====== Collected data ======

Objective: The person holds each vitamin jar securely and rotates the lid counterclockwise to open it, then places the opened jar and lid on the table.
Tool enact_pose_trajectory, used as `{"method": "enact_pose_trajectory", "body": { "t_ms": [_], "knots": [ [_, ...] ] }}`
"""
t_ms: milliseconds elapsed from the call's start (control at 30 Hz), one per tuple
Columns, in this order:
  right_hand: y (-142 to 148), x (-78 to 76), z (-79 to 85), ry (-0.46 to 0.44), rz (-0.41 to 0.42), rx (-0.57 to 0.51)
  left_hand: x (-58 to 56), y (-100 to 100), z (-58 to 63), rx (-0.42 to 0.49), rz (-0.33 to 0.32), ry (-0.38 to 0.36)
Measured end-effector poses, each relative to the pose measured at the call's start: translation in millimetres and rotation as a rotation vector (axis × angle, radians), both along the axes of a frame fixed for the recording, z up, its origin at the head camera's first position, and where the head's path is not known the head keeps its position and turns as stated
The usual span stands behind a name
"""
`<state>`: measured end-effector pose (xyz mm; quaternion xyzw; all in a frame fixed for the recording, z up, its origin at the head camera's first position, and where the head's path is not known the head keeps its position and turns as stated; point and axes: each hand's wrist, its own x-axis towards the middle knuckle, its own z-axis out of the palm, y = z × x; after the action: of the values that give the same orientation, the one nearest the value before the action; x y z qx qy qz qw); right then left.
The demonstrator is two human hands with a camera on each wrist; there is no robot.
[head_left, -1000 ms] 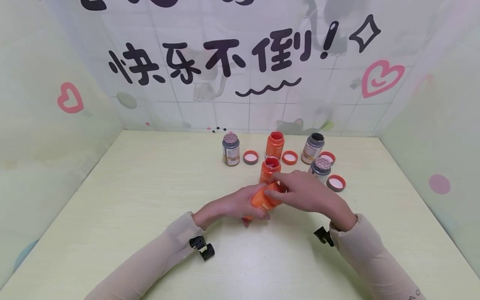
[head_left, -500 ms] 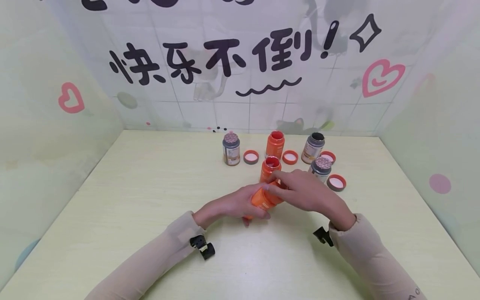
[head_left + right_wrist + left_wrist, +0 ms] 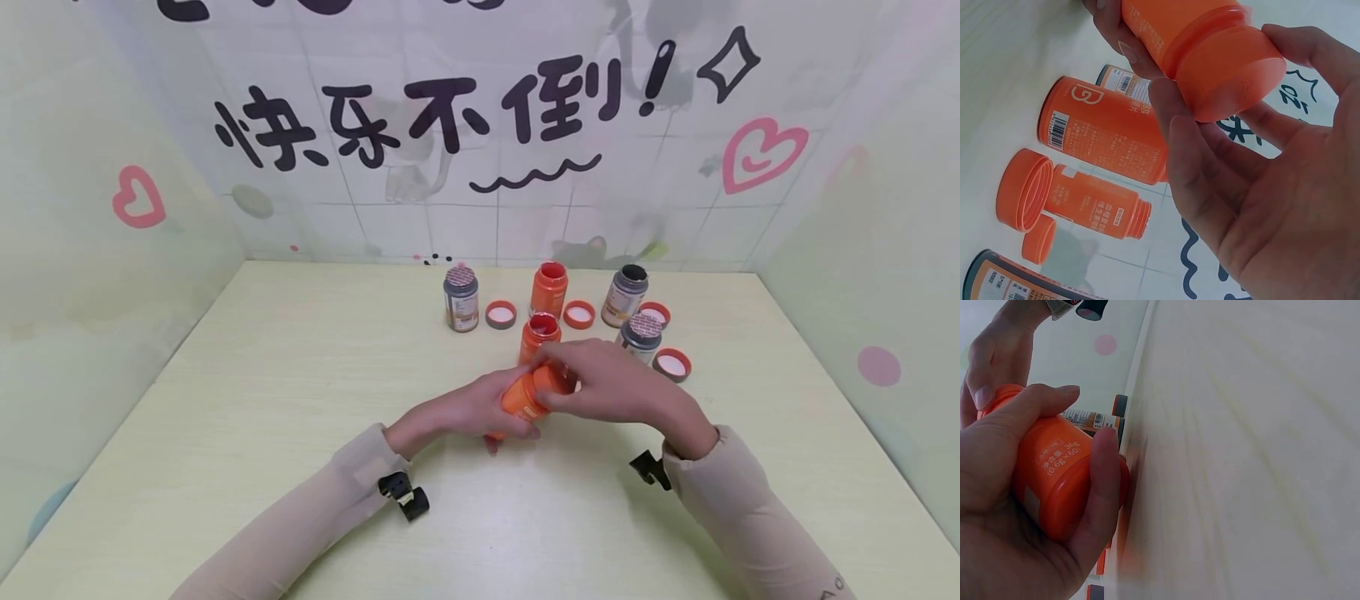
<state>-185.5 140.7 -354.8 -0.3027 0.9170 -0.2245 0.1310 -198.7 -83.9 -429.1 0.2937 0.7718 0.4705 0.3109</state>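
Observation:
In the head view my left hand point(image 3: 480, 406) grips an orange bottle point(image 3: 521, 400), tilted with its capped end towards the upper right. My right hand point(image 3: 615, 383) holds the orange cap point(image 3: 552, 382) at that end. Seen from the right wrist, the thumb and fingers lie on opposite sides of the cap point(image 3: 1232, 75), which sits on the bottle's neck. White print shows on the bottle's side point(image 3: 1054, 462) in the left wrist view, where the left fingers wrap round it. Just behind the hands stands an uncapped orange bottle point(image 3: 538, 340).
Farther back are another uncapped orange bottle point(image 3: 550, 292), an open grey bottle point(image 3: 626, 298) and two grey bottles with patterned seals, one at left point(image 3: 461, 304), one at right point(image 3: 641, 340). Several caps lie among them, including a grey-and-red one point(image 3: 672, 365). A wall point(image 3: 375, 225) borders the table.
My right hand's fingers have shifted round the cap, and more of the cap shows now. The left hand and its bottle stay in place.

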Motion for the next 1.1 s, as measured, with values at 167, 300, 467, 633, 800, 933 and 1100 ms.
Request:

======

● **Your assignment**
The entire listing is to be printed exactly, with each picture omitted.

● **Answer to this exercise**
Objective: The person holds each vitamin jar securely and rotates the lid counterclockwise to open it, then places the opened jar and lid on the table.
Tool enact_pose_trajectory, used as `{"method": "enact_pose_trajectory", "body": { "t_ms": [_], "knots": [ [_, ...] ] }}`
"""
t_ms: milliseconds elapsed from the call's start (control at 30 Hz), one per tuple
Columns, in this order:
  right_hand: y (-142 to 148), x (-78 to 76), z (-79 to 85), ry (-0.46 to 0.44), rz (-0.41 to 0.42), rx (-0.57 to 0.51)
  left_hand: x (-58 to 56), y (-100 to 100), z (-58 to 63), rx (-0.42 to 0.49), rz (-0.33 to 0.32), ry (-0.38 to 0.36)
Measured end-effector poses, each relative to the pose measured at the call's start: translation in millimetres and rotation as a rotation vector (axis × angle, radians), both along the axes of a frame fixed for the recording, z up, its origin at the head camera's first position, and where the head's path is not known the head keeps its position and turns as stated
The usual span stands behind a name
"""
`<state>`: measured end-effector pose (xyz mm; quaternion xyzw; all in a frame fixed for the recording, z up, its origin at the head camera's first position, and where the head's path is not known the head keeps its position and turns as stated; point and axes: each hand's wrist, its own x-axis towards the middle knuckle, its own z-axis out of the palm, y = z × x; after the action: of the values that give the same orientation, the one nearest the value before the action; x y z qx qy qz qw); right then left.
The demonstrator is two human hands with a camera on each wrist; there is no robot.
[head_left, -1000 ms] 
[head_left, -500 ms] 
[head_left + right_wrist + left_wrist, +0 ms] 
<state>-185.5 140.7 -354.8 -0.3027 0.9170 -0.2245 0.1310 -198.7 -83.9 -429.1 0.2937 0.7718 0.4705 0.3109</state>
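Observation:
In the head view my left hand point(image 3: 480, 406) grips an orange bottle point(image 3: 521, 400), tilted with its capped end towards the upper right. My right hand point(image 3: 615, 383) holds the orange cap point(image 3: 552, 382) at that end. Seen from the right wrist, the thumb and fingers lie on opposite sides of the cap point(image 3: 1232, 75), which sits on the bottle's neck. White print shows on the bottle's side point(image 3: 1054, 462) in the left wrist view, where the left fingers wrap round it. Just behind the hands stands an uncapped orange bottle point(image 3: 538, 340).
Farther back are another uncapped orange bottle point(image 3: 550, 292), an open grey bottle point(image 3: 626, 298) and two grey bottles with patterned seals, one at left point(image 3: 461, 304), one at right point(image 3: 641, 340). Several caps lie among them, including a grey-and-red one point(image 3: 672, 365). A wall point(image 3: 375, 225) borders the table.
My right hand's fingers have shifted round the cap, and more of the cap shows now. The left hand and its bottle stay in place.
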
Motion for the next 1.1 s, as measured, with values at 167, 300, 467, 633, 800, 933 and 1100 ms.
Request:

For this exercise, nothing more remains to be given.